Skip to content

MeTA v2.1.0

Compare
Choose a tag to compare
@smassung smassung released this 13 Feb 03:15
· 365 commits to master since this release

New features

  • Add the GloVe algorithm for
    training word embeddings and a library class word_embeddings for loading and
    querying trained embeddings. To facilitate returning word embeddings, a simple
    util::array_view class was added.
  • Add simple vector math library (and move fastapprox into the math
    namespace).

Bug fixes

  • Fix probe_map::extract() for inline_key_value_storage type; old
    implementation forgot to delete all sentinel values before returning the
    vector.
  • Fix incorrect definition of l1norm() in sgd_model.
  • Fix gmap calculation where 0 average precision was ignored
  • Fix progress output in multiway_merge.

Enhancements

  • Improve performance of printing::progress.

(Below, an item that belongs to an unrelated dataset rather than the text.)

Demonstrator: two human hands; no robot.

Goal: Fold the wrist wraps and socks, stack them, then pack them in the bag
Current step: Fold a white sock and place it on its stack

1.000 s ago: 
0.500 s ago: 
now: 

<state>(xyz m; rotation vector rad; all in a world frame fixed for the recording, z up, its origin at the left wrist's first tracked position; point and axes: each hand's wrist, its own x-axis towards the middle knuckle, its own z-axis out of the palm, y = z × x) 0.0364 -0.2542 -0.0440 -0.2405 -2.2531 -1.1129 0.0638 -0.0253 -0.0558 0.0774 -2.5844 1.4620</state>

Before, progress::operator() in
    tight loops could dramatically hurt performance, particularly due to frequent
    calls to std::chrono::steady_clock::now(). Now, progress::operator()
    simply sets an atomic iteration counter and a background thread periodically
    wakes to update the progress output.
  • Allow full text storage in index as metadata field. If store-full-text = true (default false) in the corpus config, the string metadata field
    "content" will be added. This is to simplify the creation of full text
    metadata: the user doesn't have to duplicate their dataset in metadata.dat,
    and metadata.dat will still be somewhat human-readable without large strings
    of full text added.
  • Allow make_index to take a user-supplied corpus object.

Miscellaneous

  • ZLIB is now a required dependency.
  • Switch to just using the standalone ./unit-test instead of ctest. There
    aren't really many advantages for us to using CTest at this point with the new
    unit test framework, so just use our unit test executable.